Mais dans la résolution adoptée, le principe de souveraineté marocaine sur le Sahara occidental que Rabat voulait graver sur le marbre a été «expurgé (…) Il n’y aucune référence à la souveraineté marocaine, ni à l’État marocain» dans le texte final, a martelé Attaf.

«Troisièmement, le plan d’autonomie n’est plus le cadre exclusif. Le champ a été ouvert à d’autres idées et d’autres plans alternatifs. Le droit à l’autodétermination a été découplé par rapport au plan d’autonomie. Il doit s’exercer conformément à la légalité internationale. Quatrièmement, la Minurso que le Maroc voulait démanteler ou transformer a vu son mandat prorogé d’une année», a-t-il ajouté.

Autre révélation de taille : «l’Algérie était à deux doigts de voter pour la résolution» adoptée vendredi sur le Sahara occidental. Sauf que «dans la nuit précédant le vote, nous avons demandé de supprimer une disposition relative à la souveraineté marocaine dans le préambule de la résolution, et on voterait pour le texte. Elle n’a pas été enlevée. C’est pour cela que l’Algérie n’a pas participé au vote», a confié Attaf…

Le ministre algérien corrobore ainsi les confidences faites à TSA par une source diplomatique algérienne. Donc on est passé tout près d’un événement historique, encore plus que la « victoire » claironnée par Rabat : l’Algérie et le Maroc auraient pu se retrouver autour du même texte, ce qui aurait très certainement fait avancer non seulement l’épineux dossier sahraoui mais en plus aurait aidé à résoudre les autres contentieux lourds entre les deux pays.

Pour rappel les deux voisins n’ont rompu leurs liens diplomatiques qu’en août 2021 alors que le problème sahraoui est vieux de 50 ans. C’est bien la preuve que même si les belligérants avaient accordé leurs violons sur le territoire âprement disputé ça n’occulterait pas les autres différends. Il faut donc en revenir à la main qu’a tendue le monarque marocain, Mohammed VI, au président algérien, Abdelmadjid Tebboune.

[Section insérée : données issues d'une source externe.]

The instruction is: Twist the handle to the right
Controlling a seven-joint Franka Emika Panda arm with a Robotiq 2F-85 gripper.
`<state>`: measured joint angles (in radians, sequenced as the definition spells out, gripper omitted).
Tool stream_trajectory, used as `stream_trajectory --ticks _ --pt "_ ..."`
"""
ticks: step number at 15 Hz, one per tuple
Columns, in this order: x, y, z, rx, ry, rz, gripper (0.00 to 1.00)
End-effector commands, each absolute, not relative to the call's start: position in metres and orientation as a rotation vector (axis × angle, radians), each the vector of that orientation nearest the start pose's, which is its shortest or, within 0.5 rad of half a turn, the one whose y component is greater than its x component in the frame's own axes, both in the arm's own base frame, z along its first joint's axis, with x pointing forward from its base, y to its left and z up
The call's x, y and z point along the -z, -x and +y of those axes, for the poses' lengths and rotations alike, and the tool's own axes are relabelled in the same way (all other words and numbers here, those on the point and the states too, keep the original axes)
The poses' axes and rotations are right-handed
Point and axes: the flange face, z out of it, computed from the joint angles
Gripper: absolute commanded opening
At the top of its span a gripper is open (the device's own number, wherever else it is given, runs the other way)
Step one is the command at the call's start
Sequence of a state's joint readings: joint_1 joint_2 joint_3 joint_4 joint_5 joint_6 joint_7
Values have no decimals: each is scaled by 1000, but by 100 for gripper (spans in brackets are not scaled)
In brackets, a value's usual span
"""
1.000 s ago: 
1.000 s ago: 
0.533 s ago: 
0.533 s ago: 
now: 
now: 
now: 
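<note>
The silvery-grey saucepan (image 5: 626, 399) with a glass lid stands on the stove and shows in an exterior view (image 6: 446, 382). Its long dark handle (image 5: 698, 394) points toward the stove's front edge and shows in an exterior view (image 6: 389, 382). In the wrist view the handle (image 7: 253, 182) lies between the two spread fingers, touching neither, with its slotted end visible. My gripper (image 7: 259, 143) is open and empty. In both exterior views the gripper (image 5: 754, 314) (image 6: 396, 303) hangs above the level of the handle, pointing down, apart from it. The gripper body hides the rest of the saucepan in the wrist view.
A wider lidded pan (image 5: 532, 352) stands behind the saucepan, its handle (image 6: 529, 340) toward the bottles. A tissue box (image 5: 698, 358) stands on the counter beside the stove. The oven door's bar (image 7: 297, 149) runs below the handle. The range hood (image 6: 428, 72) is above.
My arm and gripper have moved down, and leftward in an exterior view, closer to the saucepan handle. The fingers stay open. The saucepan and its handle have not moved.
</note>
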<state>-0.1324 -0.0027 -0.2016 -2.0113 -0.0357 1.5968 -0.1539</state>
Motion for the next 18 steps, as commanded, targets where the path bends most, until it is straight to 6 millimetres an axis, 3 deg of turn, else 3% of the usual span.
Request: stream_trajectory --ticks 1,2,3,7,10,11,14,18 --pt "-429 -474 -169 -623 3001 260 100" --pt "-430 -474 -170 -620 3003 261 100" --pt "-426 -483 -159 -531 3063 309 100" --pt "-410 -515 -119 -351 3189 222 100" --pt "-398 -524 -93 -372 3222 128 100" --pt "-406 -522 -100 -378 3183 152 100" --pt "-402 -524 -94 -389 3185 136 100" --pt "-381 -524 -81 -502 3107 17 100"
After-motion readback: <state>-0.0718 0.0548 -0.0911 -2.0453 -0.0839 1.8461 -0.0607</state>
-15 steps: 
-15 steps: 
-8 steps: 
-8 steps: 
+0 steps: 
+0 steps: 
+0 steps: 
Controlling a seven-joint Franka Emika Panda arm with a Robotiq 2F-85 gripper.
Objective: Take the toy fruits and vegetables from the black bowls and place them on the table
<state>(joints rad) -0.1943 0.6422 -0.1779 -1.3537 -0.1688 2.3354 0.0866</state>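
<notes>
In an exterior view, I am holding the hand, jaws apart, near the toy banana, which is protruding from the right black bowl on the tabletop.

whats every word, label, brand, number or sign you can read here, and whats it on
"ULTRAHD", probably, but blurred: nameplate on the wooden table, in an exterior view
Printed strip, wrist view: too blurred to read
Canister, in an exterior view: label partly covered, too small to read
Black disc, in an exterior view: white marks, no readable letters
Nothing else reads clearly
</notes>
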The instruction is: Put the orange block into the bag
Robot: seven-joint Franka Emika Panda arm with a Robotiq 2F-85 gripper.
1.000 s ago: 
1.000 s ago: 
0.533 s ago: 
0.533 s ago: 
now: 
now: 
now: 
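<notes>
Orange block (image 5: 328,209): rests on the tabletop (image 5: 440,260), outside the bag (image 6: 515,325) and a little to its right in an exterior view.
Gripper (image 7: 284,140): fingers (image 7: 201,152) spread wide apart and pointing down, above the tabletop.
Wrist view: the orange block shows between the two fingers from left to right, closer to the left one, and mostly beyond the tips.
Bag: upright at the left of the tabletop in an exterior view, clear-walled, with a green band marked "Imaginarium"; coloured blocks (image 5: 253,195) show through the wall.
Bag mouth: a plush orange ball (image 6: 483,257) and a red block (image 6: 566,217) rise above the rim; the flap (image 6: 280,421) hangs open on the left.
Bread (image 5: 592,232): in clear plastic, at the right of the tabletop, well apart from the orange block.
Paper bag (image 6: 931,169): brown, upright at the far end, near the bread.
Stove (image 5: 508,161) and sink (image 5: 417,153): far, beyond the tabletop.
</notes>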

Au passage on remarquera que le roi du Maroc a été moins exubérant que son ambassadeur à l’ONU le jour du vote. Alger a certainement apprécié la sobriété et la retenue du palais royal après le dit triomphe aux Nations unies. Ce n’est pas la première fois que le souverain marocain fait solennellement un pas en direction d’Alger, mais le moins qu’on puisse dire est que Mohammed VI n’a pas encore trouvé la potion magique pour dégeler Alger.

Ce qui est certain c’est que Rabat a bien saisi la complexité de la situation et la délicatesse du sujet, choses qui ont complètement échappé à l’Envoyé spécial du président américain au Moyen-Orient, Steven Charles Witkoff, et son idée saugrenue d’arracher la paix entre l’Algérie et le Maroc en à peine 60 jours. Même si tout le monde aimerait qu’il réussisse pour que le Grand Maghreb arabe, région la moins intégrée du monde, ait enfin un destin au niveau de son énorme potentiel économique.